Work instructions :: Only the opening lines of the listing, through the one with "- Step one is", are to be retyped, each exactly as it stands.

Data below ::
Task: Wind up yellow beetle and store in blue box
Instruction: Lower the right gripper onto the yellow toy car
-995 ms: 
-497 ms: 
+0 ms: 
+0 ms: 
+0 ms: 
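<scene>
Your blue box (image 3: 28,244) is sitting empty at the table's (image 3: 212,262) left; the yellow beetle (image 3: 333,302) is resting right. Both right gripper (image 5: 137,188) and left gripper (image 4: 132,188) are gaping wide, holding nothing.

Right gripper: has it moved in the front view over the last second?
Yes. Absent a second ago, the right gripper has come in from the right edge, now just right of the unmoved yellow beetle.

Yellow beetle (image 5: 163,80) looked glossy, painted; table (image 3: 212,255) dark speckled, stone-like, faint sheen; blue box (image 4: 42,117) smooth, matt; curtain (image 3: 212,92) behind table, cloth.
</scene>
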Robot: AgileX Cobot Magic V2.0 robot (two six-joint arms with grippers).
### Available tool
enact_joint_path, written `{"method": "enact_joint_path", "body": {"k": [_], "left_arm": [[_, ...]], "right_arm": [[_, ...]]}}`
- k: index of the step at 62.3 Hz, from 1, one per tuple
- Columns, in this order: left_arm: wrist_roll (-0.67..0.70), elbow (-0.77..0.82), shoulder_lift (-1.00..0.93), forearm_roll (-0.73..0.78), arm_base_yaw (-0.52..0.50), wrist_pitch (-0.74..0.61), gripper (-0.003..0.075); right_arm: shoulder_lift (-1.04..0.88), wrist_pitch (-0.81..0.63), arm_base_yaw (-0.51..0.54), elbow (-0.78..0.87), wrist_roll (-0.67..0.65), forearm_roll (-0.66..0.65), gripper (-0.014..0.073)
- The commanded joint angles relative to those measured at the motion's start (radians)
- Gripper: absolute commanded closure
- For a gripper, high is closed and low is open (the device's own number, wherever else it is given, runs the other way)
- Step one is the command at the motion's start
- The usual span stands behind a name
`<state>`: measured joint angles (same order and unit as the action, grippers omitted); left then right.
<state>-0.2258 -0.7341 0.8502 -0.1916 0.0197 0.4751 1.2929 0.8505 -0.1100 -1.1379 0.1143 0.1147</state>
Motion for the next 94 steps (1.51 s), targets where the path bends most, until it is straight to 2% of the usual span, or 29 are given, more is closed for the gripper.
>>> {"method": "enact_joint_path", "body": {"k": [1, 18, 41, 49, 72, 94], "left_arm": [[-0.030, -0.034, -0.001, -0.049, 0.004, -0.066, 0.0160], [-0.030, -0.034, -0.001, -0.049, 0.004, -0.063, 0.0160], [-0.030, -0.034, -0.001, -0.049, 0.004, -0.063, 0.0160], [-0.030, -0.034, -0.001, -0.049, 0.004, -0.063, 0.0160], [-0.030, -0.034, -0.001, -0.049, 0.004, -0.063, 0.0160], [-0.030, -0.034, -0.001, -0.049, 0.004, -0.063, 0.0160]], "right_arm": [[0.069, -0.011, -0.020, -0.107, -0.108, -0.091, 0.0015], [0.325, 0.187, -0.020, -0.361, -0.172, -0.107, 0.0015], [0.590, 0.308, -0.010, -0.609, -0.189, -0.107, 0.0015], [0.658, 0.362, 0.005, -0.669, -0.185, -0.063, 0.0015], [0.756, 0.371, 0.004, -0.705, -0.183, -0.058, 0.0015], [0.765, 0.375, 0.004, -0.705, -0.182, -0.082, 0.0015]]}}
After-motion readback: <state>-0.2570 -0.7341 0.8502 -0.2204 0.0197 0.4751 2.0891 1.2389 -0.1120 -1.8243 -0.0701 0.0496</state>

Reply ::
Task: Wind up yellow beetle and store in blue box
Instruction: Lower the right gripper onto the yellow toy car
-995 ms: 
-497 ms: 
+0 ms: 
+0 ms: 
+0 ms: 
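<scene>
Your blue box (image 3: 28,244) is sitting empty at the table's (image 3: 212,262) left; the yellow beetle (image 3: 333,302) is resting right. Both right gripper (image 5: 137,188) and left gripper (image 4: 132,188) are gaping wide, holding nothing.

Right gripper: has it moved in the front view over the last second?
Yes. Absent a second ago, the right gripper has come in from the right edge, now just right of the unmoved yellow beetle.

Yellow beetle (image 5: 163,80) looked glossy, painted; table (image 3: 212,255) dark speckled, stone-like, faint sheen; blue box (image 4: 42,117) smooth, matt; curtain (image 3: 212,92) behind table, cloth.
</scene>
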Robot: AgileX Cobot Magic V2.0 robot (two six-joint arms with grippers).
### Available tool
enact_joint_path, written `{"method": "enact_joint_path", "body": {"k": [_], "left_arm": [[_, ...]], "right_arm": [[_, ...]]}}`
- k: index of the step at 62.3 Hz, from 1, one per tuple
- Columns, in this order: left_arm: wrist_roll (-0.67..0.70), elbow (-0.77..0.82), shoulder_lift (-1.00..0.93), forearm_roll (-0.73..0.78), arm_base_yaw (-0.52..0.50), wrist_pitch (-0.74..0.61), gripper (-0.003..0.075); right_arm: shoulder_lift (-1.04..0.88), wrist_pitch (-0.81..0.63), arm_base_yaw (-0.51..0.54), elbow (-0.78..0.87), wrist_roll (-0.67..0.65), forearm_roll (-0.66..0.65), gripper (-0.014..0.073)
- The commanded joint angles relative to those measured at the motion's start (radians)
- Gripper: absolute commanded closure
- For a gripper, high is closed and low is open (the device's own number, wherever else it is given, runs the other way)
- Step one is the command at the motion's start

The requested output has been given in full.